Zum Kinderfreibetrag ist festzuhalten, dass nach der oa. Bestimmung des § 106a Abs. 1 EStG 1988 ein solcher für ein Kind im Sinne des § 106 Abs. 1 EStG 1988 zusteht. Kinder im Sinne des § 106 Abs. 1 EStG 1988 sind aber, wie soeben ausgeführt, (nur) jene Kinder, für die dem Steuerpflichtigen oder seinem (Ehe)Partner mehr als sechs Monate im Kalenderjahr ein Kinderabsetzbetrag nach § 33 Abs. 3 EStG 1988 zusteht. Da letzteres aber, wie oben dargelegt, auf das Kind Z nicht zutrifft, hat das Finanzamt zu Recht den Kinderfreibetrag nur für das Kind Y gewährt.
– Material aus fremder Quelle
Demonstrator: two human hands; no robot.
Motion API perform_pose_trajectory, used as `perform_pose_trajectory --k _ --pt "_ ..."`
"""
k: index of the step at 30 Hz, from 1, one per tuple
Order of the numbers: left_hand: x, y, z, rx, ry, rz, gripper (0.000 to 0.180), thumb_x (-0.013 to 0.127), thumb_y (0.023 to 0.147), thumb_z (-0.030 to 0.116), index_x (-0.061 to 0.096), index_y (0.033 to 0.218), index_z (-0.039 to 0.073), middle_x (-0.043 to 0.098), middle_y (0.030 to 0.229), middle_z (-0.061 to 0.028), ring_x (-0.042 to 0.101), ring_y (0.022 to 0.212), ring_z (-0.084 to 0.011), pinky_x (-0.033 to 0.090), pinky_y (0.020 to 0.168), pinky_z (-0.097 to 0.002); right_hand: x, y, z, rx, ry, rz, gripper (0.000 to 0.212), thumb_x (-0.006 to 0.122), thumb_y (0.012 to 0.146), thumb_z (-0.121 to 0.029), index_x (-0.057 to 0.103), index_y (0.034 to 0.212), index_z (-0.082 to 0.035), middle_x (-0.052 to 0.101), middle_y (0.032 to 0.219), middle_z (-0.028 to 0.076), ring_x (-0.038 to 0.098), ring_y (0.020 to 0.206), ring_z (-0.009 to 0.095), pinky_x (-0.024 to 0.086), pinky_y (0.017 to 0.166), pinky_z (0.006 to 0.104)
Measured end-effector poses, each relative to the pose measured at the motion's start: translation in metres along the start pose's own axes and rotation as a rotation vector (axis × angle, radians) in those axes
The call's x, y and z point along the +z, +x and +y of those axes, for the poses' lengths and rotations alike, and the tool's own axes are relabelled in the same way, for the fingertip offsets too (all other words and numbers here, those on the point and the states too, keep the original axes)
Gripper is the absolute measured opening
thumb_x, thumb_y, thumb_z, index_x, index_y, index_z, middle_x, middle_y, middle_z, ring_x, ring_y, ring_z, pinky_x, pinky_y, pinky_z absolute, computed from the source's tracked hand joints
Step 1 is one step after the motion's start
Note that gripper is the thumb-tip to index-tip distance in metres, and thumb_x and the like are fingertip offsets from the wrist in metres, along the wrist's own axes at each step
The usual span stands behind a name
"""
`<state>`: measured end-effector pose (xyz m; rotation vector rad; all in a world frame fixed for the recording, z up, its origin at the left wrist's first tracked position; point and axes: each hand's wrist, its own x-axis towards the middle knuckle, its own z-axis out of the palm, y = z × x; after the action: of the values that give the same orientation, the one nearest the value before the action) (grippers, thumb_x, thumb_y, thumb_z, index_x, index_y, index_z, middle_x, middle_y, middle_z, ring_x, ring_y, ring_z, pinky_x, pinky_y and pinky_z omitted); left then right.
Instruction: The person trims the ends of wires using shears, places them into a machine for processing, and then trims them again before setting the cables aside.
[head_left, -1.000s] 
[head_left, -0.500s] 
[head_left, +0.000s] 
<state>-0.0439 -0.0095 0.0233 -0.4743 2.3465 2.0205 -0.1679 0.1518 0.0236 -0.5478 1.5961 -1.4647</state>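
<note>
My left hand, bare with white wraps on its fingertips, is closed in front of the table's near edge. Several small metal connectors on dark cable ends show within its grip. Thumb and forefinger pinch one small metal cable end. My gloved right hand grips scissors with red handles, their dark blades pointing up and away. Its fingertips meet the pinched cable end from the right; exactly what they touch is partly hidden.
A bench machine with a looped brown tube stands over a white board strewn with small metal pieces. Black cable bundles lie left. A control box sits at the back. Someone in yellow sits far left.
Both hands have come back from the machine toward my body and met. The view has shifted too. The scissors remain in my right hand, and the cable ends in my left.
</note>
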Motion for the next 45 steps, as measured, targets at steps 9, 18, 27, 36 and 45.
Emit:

Abschließend ist noch festzuhalten dass, wie das Finanzamt in seinem Vorlagebericht zutreffend ausführt, die vom Bf. in seinem Vorlageantrag angesprochene, verminderte Abgabengutschrift für das Jahr 2014 darauf zurückzuführen ist, dass im Kalenderjahr 2013 der Bf. noch für zwei Kinder Familienbeihilfe bezog und somit Anspruch auf zwei Kinderzuschläge zum Alleinverdienerabsetzbetrag hatte, weshalb die Abgabengutschrift für 2013 höher war.

Aus den oben angeführten Gründen war der Beschwerde teilweise, dh. im Umfang der Beschwerdevorentscheidung, stattzugeben.

Es war sohin spruchgemäß zu entscheiden.

Zulässigkeit einer Revision

Gegen ein Erkenntnis des Bundesfinanzgerichtes ist die Revision zulässig, wenn sie von der Lösung einer Rechtsfrage abhängt, der grundsätzliche Bedeutung zukommt, insbesondere weil das Erkenntnis von der Rechtsprechung des Verwaltungsgerichts­hofes abweicht, eine solche Rechtsprechung fehlt oder die zu lösende Rechtsfrage in der bisherigen Rechtsprechung des Verwaltungsgerichtshofes nicht einheitlich beantwortet wird.

Gegen dieses Erkenntnis ist eine Revision nicht zulässig, da keine Rechtsfrage im Sinne des Art. 133 Abs. 4 Bundes-Verfassungsgesetz (B-VG) zu beurteilen war, der grundsätzliche Bedeutung zukommt. Vielmehr ergibt sich die Rechtsfolge unmittelbar aus dem Gesetz.